Some people sleep in on the weekends to catch-up for lack of sleep on weekdays. However, a new study finds that this may not be effective, and can increase risks for diabetes and obesity.
Previous research suggested that insufficient sleep can increase the risks for obesity and diabetes, partly by increasing the urge to snack at night and decreasing the ability to regulate blood sugar. In fact, recent research even suggests that such effects can happen in just one night. And while they can be countered by sleeping in on the weekends, the recovery doesn’t last for very long.
As such, researchers of a new study published in Current Biology wanted to find out what happens to people whose sleep cycles go back and forth between sleep deprived work days and weekend sleep catch-ups. To do so, they gathered 36 healthy adult participants to stay at a laboratory for two weeks where their food intake, sleep, and light exposure can be monitored.
The first group was allowed nine hours of sleep for nine days, the second group was allowed five hours of sleep for nine days, and the third group was allowed to sleep for no more than five hours for five days, followed by two days of sleeping as much as they can before going back to sleeping for no more than five hours for the last two days.
Researchers found that, indeed, both of the sleep deprived groups snacked more at night, had reduced insulin sensitivity, and experienced weight gain. However, while those who were allowed to have a two-day sleep recovery period had mild improvements, the negative effects simply resumed when they went back to the sleep-restricted schedule.

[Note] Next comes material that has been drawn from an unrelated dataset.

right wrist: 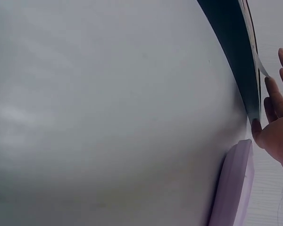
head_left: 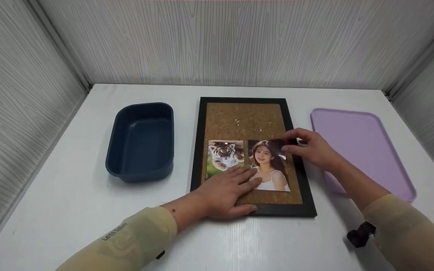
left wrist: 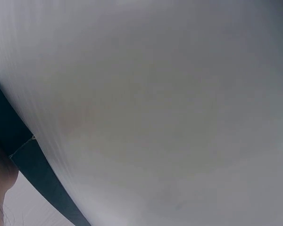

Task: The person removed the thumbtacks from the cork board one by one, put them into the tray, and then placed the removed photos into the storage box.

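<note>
White tabletop bears a black-framed rectangular cork board; left hand lies flat, near left; right hand pinches the far right corner of a glossy portrait photo.

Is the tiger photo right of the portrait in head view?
No, the tiger photo lies left of the portrait on the corkboard.

1. Dark lettering on the pale sleeve of the left arm appears to read "Lets Slim"; its last letters are blurred, so the ending is uncertain.
2. The words stand in a single line, slanting up toward the sleeve's cuff, above a faint curled print.
3. The lettering lies nearer the left edge of the table than the right.
</note>
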`<state>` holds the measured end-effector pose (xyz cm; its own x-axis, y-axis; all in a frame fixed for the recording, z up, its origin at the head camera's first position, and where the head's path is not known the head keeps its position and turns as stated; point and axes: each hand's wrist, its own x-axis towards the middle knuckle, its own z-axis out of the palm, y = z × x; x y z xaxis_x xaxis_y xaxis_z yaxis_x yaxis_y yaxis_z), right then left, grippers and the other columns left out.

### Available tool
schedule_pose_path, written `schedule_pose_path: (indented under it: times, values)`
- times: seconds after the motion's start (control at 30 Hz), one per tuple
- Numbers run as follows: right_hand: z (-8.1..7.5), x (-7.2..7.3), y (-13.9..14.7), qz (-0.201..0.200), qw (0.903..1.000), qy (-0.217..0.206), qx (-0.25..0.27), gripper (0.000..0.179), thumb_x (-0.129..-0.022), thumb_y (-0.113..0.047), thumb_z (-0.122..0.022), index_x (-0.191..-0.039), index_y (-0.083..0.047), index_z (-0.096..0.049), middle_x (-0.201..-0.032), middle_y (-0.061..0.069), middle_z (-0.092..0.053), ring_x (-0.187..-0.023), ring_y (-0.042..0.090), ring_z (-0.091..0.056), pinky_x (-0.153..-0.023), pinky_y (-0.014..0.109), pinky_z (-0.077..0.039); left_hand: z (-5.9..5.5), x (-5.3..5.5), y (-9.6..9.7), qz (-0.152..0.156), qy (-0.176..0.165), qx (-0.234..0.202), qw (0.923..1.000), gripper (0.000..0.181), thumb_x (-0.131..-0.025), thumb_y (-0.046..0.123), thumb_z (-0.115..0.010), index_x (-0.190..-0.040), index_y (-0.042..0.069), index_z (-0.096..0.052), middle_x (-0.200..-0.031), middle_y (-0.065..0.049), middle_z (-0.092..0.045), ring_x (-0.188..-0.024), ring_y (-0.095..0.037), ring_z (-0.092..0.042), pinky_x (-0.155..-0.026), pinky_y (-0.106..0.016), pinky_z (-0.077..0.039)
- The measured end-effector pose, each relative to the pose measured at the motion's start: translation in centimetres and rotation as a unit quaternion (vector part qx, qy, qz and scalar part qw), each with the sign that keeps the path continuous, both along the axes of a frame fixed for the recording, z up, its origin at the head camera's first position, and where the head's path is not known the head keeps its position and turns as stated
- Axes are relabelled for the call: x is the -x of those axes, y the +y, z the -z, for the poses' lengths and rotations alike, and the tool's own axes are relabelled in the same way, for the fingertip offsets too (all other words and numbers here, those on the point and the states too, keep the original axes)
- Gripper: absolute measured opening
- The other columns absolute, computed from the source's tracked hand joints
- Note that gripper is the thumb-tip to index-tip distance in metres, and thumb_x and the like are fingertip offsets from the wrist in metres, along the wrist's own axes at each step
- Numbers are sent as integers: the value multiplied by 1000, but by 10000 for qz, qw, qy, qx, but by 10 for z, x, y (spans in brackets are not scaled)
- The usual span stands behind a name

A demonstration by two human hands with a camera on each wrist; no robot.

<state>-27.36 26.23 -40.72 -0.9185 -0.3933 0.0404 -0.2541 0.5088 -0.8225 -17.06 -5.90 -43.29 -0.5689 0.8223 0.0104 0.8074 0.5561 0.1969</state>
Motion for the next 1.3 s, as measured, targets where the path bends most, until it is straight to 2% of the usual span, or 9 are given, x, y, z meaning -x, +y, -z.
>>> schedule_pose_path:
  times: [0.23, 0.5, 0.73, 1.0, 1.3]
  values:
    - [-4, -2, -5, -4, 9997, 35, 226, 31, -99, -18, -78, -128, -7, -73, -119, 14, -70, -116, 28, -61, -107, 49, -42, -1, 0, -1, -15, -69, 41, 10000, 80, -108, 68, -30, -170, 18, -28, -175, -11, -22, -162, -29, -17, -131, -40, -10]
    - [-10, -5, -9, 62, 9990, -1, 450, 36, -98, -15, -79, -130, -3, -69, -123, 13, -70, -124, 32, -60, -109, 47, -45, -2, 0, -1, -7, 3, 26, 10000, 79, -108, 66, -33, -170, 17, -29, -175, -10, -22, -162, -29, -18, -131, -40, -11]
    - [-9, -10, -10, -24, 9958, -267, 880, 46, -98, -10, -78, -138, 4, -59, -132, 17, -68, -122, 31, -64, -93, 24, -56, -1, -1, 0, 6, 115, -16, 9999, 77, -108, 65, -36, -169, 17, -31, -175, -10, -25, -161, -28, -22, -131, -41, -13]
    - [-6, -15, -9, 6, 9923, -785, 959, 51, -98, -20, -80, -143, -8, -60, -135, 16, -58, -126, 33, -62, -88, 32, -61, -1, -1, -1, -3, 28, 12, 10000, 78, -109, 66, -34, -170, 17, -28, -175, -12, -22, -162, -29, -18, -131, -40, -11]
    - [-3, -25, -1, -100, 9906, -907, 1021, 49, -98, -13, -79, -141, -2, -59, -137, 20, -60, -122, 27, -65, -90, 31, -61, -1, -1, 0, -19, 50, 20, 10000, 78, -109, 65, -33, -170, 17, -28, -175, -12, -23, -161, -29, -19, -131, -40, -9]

In fact, those who had the two-day recovery sleep even had worse outcomes. Those who had the sleep-restricted schedules the entire time had a 13 percent reduction in insulin sensitivity, while those with the weekend recovery sleep had 9 to 27 percent declines. Furthermore, those on the weekend recovery group also had lower scores in sensitivity in the muscles and liver.
According to researchers, their study shows the importance of having a consistent sleep schedule, especially since fluctuating sleep schedule is actually a form of stress that is linked to metabolic abnormalities.